● Task directions
For the listing below, the answer is an exact retyping of the lines from the one with "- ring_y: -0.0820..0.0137" through the one with "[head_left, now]", both included, without pictures.

════

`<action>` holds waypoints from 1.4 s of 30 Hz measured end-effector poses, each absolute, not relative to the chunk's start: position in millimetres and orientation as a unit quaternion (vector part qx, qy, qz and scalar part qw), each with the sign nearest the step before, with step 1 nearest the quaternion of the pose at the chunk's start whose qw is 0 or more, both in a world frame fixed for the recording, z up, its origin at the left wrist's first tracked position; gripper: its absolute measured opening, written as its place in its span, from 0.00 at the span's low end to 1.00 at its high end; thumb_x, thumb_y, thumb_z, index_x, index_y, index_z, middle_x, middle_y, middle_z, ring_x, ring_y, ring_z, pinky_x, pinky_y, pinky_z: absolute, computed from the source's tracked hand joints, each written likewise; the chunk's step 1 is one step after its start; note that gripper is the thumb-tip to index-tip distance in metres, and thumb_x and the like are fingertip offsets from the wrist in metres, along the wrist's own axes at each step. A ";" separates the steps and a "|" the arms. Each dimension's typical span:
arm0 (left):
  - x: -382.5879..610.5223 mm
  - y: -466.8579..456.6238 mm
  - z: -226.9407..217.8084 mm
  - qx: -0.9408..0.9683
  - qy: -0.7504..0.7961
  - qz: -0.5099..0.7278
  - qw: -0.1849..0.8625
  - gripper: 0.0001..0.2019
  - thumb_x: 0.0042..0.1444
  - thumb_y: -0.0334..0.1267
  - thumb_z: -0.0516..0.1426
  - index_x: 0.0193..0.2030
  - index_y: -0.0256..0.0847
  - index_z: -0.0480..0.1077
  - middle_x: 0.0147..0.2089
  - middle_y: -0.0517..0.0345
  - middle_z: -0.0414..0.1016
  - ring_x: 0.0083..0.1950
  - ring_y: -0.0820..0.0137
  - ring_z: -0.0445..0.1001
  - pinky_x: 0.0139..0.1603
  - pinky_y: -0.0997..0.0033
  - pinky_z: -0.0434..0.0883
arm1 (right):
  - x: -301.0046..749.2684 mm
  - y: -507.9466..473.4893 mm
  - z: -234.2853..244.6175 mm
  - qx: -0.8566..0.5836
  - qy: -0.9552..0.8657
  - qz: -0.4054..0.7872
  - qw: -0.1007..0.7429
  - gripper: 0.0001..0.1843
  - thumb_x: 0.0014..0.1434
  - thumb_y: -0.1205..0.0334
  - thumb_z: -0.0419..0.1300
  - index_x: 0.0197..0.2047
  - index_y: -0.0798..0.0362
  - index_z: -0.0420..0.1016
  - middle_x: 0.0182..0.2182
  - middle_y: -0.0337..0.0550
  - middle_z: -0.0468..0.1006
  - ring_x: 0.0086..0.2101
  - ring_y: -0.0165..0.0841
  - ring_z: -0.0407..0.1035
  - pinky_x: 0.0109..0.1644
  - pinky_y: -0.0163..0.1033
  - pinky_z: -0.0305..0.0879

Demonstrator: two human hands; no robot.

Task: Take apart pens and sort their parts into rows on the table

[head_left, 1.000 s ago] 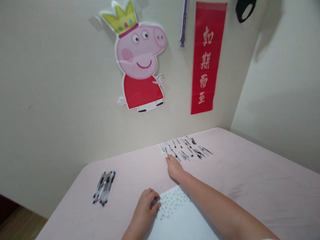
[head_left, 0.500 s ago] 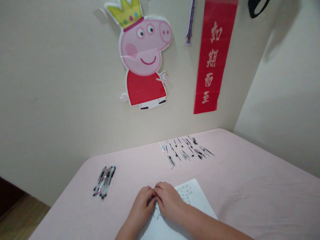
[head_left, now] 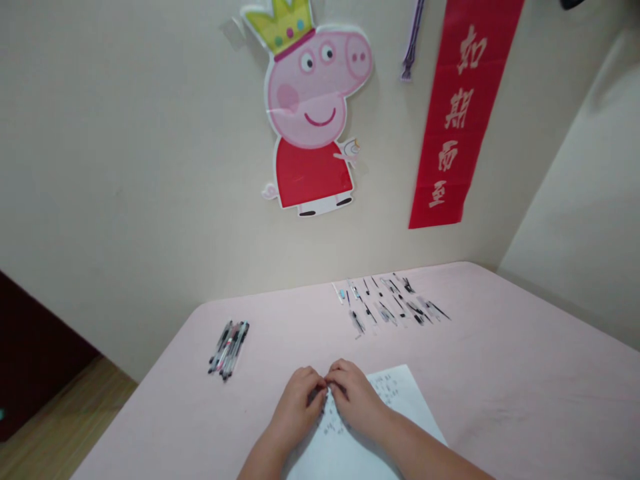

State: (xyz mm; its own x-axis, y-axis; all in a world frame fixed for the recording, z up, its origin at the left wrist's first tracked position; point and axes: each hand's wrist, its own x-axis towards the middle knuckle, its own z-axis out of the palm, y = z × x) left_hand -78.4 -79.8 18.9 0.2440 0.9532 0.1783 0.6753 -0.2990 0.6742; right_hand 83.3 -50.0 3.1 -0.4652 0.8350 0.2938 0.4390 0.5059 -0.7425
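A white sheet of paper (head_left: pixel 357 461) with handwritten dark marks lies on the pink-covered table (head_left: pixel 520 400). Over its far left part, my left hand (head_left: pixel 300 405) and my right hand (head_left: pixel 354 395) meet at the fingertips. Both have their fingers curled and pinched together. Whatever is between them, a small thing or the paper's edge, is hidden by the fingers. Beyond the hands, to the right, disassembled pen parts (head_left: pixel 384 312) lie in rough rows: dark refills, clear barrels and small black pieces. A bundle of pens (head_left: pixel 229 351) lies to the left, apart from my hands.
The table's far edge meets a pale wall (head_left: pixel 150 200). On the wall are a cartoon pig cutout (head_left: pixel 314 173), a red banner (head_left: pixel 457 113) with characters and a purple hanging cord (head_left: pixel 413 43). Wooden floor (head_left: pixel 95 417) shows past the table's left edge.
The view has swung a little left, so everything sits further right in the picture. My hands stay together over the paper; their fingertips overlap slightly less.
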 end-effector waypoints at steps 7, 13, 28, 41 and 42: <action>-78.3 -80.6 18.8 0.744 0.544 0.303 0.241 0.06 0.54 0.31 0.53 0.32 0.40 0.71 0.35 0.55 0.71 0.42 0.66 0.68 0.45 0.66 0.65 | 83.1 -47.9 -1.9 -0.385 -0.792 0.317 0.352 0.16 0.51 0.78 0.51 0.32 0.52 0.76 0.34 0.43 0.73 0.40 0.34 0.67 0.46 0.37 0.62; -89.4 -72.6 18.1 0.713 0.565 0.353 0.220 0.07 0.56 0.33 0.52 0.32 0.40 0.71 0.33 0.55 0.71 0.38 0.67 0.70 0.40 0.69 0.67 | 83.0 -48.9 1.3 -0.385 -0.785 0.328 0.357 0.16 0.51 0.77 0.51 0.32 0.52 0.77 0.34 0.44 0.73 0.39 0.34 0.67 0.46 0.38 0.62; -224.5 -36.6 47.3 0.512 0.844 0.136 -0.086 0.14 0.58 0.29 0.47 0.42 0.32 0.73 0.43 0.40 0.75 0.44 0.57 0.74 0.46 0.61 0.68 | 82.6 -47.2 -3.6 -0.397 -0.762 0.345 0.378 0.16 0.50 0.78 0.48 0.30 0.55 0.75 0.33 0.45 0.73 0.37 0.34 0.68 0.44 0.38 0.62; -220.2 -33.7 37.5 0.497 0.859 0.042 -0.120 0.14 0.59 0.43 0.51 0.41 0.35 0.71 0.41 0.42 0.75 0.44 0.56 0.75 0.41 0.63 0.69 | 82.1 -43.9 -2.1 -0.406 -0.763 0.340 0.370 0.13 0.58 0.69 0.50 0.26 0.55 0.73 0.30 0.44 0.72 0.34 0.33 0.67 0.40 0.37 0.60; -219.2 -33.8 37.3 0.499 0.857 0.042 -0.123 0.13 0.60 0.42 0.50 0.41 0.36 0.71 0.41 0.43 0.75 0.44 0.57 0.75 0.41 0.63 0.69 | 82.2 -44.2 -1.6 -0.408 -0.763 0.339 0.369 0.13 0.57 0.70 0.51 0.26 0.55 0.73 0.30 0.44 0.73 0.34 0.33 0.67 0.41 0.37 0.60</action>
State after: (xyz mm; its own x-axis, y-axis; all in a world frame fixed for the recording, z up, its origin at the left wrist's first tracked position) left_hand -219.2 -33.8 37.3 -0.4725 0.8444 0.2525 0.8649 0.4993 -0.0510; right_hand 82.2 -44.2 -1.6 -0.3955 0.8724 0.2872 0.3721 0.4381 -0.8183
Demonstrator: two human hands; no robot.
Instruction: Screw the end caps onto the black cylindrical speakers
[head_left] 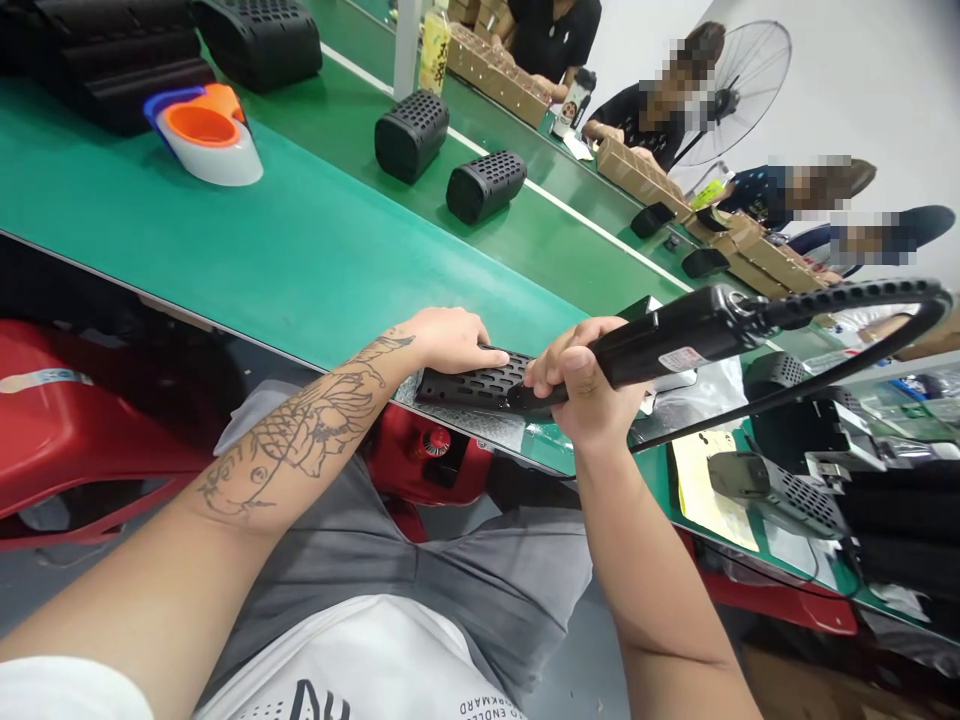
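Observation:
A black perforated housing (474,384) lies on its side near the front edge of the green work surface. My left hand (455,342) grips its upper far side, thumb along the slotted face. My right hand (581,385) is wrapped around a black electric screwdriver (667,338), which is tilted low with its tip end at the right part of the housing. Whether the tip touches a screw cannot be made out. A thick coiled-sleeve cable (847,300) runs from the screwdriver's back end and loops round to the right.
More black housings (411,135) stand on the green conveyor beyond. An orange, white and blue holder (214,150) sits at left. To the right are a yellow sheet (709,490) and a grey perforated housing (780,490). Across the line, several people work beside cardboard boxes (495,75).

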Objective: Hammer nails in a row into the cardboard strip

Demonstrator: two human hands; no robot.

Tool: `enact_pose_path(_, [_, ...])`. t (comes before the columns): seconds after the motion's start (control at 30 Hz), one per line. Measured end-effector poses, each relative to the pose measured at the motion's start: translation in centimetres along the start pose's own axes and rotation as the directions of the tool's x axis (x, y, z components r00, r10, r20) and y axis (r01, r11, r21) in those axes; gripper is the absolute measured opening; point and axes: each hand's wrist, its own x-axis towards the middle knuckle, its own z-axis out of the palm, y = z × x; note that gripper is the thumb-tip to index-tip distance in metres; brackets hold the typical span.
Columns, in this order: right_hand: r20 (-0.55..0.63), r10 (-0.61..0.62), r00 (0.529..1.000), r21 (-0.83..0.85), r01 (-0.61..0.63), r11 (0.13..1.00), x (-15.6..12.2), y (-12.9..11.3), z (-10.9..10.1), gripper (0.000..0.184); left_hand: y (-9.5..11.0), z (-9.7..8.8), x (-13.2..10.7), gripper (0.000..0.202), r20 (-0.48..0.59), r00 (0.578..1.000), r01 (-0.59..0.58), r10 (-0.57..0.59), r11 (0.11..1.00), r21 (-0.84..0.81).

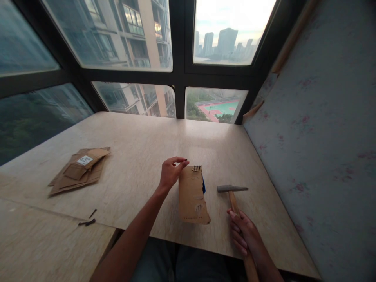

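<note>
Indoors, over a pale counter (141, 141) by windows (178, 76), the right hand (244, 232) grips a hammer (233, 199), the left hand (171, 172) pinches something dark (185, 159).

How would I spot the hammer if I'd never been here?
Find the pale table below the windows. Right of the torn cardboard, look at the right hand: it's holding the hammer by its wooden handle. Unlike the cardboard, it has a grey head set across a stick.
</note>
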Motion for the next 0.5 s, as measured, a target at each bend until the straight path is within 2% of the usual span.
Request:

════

● Reply to the task
  - ring_y: -0.0820..0.0137
  - ring_z: -0.0445..0.1001
  - pinky_x: 0.0139..0.1603
  - pinky_y: -0.0997..0.0033
  - pinky_z: -0.0434..0.0883
arm1 (right):
  - x: -301.0046..749.2684 mm
  - y: -507.9466..473.4893 mm
  - z: -234.2853..244.6175 mm
  - qx: -0.8566..0.5836
  - qy: -0.9552..0.8657
  - qz: -0.4054..0.7872
  - qw: -0.1007..0.7429
  - gripper: 0.0001..0.1843
  - thumb_x: 0.0014..0.1434
  - thumb_y: -0.1205..0.0334
  - thumb_z: -0.0419..0.1300
  - index_x: 0.0197..0.2047
  - index_y: -0.0798..0.0362
  - index_z: -0.0420..0.1016
  - middle_x: 0.0182..0.2182
  - middle_y: -0.0337..0.0550
  - middle_z: -0.0468..0.1006
  - ring_x: 0.0086..0.2101
  - ring_y: -0.0165..0.0841
  - ring_z: -0.0407..0.1035
  - pinky_x: 0.0109..0.1644
  - pinky_y: -0.0163..0.1033
  - pinky_z: -0.0305..0.0879

Demonstrator: two human hands; no robot.

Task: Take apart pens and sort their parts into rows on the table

[head_left, 1.000 s ago] 
[head_left, 0.500 s ago] 
[head_left, now] 

This answer is finished.